**Exercise brief:** Verbatim output of the lines below is required, with the images omitted.

────────────────

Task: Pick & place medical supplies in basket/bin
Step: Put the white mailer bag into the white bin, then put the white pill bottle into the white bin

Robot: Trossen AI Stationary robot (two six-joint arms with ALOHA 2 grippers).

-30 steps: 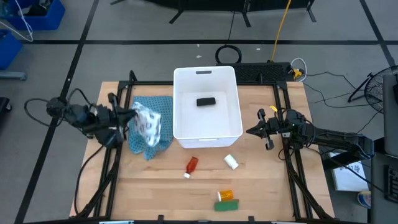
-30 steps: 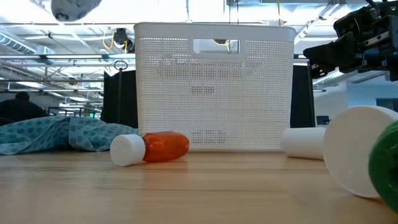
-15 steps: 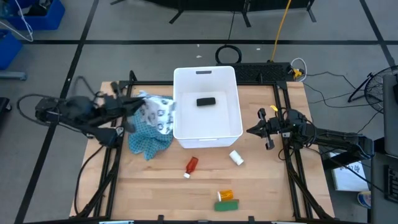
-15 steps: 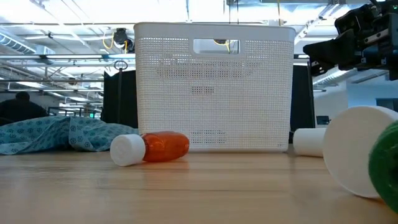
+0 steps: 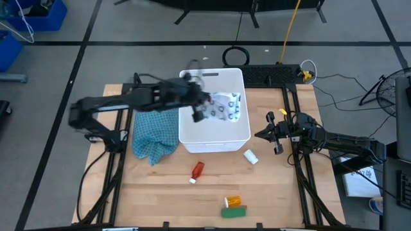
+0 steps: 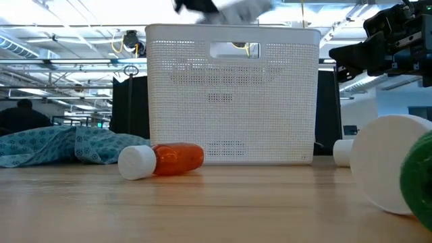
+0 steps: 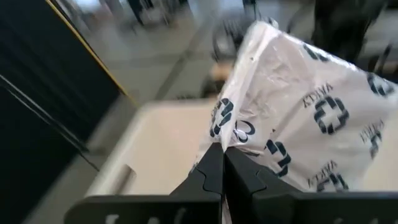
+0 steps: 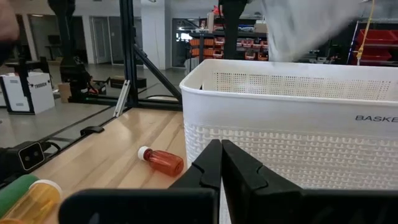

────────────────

**Your solution:**
Task: Pick & place medical supplies in basket/bin
Step: Put the white mailer bag into the white bin, then put the white pill bottle into the white bin

Robot: Trossen AI Stationary robot (two six-joint arms with ALOHA 2 grippers).

-30 steps: 
-30 steps: 
-15 steps: 
-15 steps: 
+0 steps: 
+0 steps: 
+0 steps: 
+0 steps: 

No more output is expected.